* **WORK INSTRUCTIONS**:
List all the lines in these records that hold "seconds".

Extracted data entries:
——————
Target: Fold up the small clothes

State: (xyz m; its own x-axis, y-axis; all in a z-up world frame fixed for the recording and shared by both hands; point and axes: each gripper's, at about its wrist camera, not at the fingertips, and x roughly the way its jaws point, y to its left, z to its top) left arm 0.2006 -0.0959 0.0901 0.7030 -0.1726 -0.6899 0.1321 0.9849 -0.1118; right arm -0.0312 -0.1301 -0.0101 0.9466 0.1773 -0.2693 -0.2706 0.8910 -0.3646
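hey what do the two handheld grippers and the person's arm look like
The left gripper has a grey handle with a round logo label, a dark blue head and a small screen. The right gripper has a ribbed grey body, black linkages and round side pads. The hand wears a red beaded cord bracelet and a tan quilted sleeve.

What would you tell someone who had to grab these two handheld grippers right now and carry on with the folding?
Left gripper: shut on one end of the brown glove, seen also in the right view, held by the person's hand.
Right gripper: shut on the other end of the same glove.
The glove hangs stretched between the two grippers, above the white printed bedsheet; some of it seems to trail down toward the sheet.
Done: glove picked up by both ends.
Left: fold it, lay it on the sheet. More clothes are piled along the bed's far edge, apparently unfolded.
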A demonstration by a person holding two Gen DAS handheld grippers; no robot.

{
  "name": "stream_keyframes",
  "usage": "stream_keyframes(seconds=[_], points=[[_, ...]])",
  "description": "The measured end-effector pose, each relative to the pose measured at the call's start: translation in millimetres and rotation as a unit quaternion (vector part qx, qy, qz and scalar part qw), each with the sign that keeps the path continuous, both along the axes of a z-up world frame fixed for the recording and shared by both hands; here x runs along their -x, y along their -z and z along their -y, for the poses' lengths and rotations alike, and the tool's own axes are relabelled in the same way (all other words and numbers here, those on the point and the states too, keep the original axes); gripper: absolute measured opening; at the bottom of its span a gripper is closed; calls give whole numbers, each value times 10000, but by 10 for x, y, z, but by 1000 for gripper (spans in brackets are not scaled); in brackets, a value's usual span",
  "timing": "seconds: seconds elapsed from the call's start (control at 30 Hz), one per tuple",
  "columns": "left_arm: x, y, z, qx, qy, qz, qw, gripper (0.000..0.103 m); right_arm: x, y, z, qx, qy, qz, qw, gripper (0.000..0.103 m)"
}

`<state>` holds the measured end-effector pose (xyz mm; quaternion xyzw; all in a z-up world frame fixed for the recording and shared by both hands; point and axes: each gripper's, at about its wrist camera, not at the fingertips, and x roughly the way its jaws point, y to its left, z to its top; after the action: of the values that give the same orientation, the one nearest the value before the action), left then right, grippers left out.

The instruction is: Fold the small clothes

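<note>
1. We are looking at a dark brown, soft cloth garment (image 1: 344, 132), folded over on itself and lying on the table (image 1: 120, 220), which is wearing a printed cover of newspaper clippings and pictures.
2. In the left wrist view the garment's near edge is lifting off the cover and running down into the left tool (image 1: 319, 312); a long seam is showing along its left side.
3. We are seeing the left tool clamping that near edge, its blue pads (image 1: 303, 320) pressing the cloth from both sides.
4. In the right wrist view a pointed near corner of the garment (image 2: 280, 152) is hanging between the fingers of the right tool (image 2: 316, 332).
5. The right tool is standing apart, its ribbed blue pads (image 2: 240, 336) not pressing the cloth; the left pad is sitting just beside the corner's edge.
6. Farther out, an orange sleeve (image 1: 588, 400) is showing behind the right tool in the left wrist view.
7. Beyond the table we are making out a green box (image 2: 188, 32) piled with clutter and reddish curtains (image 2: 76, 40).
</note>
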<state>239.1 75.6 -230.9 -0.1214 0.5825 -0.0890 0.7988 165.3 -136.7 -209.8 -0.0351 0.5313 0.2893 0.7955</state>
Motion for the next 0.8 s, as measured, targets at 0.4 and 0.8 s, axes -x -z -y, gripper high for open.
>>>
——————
* **RESPONSE AREA**:
  "usage": "stream_keyframes(seconds=[_], points=[[_, ...]])",
  "timing": "seconds: seconds elapsed from the call's start (control at 30 Hz), one per tuple",

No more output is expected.